■ **What is expected**:
Only the lines with the string "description" are needed; return each of them from the entries below.

(Excerpts from a dataset)
========================
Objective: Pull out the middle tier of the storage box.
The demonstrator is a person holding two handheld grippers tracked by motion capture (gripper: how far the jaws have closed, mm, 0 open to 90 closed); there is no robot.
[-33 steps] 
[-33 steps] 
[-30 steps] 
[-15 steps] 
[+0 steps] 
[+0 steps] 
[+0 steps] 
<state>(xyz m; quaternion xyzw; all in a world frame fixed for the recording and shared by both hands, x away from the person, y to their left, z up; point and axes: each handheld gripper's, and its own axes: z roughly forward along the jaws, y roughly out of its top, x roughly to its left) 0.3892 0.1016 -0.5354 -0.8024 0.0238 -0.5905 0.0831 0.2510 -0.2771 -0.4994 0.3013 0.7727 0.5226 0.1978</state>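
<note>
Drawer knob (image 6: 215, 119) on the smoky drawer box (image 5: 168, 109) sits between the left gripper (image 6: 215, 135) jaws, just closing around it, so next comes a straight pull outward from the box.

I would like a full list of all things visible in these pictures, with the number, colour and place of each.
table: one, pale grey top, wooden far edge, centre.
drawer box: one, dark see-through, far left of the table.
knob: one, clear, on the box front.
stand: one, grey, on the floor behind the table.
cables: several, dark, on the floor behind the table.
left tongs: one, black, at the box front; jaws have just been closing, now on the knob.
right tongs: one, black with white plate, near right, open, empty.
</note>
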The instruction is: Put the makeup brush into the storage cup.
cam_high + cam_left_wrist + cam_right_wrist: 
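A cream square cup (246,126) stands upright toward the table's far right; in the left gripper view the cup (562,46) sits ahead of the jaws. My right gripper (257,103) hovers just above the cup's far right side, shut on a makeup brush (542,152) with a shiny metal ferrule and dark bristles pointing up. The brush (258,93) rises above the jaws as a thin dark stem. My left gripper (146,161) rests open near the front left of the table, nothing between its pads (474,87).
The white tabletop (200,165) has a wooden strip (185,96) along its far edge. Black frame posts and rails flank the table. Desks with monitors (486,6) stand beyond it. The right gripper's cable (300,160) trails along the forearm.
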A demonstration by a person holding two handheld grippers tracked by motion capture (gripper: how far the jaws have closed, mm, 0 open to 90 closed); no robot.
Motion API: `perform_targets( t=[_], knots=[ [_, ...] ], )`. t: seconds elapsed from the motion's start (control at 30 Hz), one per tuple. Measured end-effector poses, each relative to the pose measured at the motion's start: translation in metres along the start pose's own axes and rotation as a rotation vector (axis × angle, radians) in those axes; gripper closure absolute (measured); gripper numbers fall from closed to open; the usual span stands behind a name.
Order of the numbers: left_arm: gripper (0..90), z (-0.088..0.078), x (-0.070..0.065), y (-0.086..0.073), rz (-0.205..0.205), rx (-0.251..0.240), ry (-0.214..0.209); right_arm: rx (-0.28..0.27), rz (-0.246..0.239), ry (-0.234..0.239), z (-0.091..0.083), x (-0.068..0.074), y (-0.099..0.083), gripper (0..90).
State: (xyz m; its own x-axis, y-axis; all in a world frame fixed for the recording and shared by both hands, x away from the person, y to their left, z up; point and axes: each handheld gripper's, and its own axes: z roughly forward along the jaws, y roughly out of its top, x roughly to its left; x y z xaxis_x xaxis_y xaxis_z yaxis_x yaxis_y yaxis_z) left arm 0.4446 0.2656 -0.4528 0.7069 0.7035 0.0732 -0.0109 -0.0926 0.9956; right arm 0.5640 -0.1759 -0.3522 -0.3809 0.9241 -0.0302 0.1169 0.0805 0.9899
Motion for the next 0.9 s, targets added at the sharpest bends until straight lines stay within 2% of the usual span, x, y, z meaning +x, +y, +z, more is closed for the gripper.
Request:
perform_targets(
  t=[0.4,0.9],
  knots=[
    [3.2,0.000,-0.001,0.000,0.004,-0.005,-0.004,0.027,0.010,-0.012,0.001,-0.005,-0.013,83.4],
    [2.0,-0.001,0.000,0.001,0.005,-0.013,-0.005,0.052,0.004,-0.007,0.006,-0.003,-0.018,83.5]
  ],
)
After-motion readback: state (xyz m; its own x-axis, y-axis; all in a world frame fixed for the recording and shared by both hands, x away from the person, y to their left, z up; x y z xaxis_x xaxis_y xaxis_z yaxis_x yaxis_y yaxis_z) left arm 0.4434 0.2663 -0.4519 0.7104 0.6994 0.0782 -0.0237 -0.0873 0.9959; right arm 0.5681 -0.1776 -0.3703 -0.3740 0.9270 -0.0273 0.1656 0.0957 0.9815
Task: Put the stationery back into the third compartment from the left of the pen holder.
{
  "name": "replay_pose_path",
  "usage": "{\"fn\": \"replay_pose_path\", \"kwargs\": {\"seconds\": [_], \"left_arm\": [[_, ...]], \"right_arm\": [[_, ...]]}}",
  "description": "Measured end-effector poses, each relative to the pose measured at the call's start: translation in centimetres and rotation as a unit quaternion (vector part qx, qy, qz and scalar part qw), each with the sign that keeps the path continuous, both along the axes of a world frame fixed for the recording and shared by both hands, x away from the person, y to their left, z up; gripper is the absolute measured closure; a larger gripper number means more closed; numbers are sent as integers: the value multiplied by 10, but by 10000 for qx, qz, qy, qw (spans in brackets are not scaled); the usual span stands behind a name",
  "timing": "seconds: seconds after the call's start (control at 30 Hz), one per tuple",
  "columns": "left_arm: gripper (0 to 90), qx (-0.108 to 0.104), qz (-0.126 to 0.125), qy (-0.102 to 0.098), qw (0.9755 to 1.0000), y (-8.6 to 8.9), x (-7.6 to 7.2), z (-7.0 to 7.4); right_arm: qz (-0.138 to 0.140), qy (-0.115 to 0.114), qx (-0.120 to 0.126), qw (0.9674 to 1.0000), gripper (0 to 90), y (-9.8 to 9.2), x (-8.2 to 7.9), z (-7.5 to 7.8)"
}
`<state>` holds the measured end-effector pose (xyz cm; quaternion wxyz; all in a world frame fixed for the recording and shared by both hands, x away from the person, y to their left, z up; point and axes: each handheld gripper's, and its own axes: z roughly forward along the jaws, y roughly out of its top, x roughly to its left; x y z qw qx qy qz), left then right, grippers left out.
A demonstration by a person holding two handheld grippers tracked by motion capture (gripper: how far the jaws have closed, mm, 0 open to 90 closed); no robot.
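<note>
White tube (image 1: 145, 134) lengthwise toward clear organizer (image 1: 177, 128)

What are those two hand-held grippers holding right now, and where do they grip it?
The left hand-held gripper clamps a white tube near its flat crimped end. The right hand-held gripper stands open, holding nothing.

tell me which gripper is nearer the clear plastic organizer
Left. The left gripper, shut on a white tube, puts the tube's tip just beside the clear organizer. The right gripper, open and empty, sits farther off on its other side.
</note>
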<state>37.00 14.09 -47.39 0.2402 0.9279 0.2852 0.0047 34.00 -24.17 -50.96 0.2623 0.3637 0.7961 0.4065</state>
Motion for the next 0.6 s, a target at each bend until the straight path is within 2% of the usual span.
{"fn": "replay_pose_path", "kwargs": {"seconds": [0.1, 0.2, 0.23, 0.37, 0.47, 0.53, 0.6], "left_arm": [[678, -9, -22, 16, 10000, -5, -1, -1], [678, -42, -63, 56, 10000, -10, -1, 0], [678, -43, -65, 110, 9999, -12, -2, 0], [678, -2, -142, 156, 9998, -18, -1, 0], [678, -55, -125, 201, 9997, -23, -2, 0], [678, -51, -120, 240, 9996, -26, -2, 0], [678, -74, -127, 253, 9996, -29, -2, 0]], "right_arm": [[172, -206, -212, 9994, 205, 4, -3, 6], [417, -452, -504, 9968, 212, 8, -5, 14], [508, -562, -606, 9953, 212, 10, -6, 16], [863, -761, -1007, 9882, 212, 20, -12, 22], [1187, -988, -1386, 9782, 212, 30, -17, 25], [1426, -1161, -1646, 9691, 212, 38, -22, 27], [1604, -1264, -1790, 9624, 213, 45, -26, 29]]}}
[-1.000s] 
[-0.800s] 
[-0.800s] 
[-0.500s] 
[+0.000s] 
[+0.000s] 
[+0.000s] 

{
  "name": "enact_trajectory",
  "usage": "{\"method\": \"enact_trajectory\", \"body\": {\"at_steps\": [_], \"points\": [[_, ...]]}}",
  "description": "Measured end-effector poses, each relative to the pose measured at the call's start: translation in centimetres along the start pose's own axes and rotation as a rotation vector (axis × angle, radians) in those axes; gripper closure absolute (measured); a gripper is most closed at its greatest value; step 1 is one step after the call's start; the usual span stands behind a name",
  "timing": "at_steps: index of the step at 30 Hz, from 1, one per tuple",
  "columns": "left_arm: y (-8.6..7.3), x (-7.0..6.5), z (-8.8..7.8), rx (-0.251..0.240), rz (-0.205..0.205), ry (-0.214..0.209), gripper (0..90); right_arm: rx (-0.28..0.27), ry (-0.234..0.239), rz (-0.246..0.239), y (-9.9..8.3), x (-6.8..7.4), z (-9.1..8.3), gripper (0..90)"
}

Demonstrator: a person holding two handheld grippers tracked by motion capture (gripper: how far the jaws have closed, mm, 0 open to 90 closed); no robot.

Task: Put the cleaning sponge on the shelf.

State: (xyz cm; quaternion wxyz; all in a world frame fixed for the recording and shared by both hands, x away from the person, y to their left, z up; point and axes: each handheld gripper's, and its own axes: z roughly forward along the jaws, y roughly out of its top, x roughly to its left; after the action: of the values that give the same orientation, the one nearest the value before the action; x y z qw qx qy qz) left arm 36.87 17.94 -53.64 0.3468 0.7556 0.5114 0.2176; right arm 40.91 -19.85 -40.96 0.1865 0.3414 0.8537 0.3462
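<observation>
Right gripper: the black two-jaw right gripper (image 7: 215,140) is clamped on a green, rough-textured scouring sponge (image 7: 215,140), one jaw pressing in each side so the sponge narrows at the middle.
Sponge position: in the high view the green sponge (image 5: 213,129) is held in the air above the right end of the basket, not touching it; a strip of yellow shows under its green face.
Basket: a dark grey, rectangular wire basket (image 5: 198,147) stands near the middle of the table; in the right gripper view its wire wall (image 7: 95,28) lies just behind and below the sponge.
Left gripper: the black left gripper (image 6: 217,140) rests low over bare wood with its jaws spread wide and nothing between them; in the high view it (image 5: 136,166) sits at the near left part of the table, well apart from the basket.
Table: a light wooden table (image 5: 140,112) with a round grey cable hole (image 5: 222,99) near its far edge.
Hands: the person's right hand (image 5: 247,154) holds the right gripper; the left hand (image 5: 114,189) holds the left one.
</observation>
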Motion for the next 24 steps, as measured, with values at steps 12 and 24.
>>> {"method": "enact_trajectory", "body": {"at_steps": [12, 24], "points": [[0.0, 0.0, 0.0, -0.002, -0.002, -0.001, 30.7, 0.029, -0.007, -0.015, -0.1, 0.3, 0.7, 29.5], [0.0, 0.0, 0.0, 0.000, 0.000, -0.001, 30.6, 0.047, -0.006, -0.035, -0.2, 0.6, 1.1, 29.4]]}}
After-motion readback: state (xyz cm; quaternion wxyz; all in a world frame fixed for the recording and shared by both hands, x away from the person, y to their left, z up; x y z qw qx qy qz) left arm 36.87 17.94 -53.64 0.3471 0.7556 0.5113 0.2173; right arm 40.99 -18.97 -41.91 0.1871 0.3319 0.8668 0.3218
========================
■ **Answer section**:
  "description": "Measured end-effector poses, each relative to the pose measured at the call's start: translation in centimetres and rotation as a unit quaternion (vector part qx, qy, qz and scalar part qw), each with the sign that keeps the path continuous, both along the axes of a world frame fixed for the recording and shared by both hands, x away from the person, y to their left, z up; gripper is the absolute measured closure; a larger gripper number means more closed; numbers are sent as integers: the value multiplied by 10, but by 10000 for qx, qz, qy, qw (spans in brackets are not scaled); the usual span stands behind a name",
  "description": "Measured end-effector poses, each relative to the pose measured at the call's start: translation in centimetres along the start pose's own axes and rotation as a rotation vector (axis × angle, radians) in those axes; gripper closure absolute (measured); a gripper is most closed at its greatest value; step 1 is one step after the call's start; the usual span stands behind a name",

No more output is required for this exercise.